• DATASET EXTRACT:
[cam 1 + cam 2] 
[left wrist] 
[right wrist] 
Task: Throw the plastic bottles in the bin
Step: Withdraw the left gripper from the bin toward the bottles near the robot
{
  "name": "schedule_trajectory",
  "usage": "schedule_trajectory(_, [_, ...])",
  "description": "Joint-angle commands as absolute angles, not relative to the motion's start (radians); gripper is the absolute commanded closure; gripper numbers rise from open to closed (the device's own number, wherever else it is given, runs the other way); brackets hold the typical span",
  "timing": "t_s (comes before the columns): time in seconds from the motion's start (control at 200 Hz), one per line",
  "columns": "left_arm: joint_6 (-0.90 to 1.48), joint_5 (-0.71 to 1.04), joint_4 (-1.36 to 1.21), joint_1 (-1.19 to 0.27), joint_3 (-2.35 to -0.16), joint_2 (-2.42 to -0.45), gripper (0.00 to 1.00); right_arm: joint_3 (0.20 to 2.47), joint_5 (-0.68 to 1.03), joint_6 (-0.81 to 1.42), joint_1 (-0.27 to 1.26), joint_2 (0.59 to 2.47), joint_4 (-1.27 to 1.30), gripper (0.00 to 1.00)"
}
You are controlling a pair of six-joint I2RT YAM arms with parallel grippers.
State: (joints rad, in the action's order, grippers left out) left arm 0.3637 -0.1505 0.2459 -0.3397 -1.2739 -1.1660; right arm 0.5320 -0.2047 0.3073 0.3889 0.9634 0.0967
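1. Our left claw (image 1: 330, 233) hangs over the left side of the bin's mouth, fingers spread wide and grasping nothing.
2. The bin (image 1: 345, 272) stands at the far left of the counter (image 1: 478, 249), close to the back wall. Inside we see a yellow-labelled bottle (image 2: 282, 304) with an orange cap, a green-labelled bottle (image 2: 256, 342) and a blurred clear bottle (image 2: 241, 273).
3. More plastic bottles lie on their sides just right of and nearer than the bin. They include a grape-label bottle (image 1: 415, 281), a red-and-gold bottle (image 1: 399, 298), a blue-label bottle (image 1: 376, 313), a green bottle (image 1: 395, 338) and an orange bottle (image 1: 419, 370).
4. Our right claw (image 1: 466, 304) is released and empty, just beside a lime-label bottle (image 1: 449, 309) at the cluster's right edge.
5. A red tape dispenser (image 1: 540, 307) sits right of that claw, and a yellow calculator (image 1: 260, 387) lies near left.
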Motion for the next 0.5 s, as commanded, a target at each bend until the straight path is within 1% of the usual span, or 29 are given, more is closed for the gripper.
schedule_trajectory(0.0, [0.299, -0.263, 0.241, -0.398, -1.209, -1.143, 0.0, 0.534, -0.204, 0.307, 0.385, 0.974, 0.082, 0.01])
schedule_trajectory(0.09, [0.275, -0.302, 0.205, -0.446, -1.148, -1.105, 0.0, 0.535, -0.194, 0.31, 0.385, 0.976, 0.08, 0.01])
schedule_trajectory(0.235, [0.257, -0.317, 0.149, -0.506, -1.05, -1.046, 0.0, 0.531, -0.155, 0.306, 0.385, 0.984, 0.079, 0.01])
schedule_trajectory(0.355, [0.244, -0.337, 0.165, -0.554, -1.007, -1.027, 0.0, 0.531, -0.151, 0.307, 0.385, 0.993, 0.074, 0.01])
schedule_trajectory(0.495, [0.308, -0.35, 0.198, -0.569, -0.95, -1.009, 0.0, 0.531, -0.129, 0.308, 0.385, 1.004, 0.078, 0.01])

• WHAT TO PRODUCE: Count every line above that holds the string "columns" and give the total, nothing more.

• ANSWER BOX: 2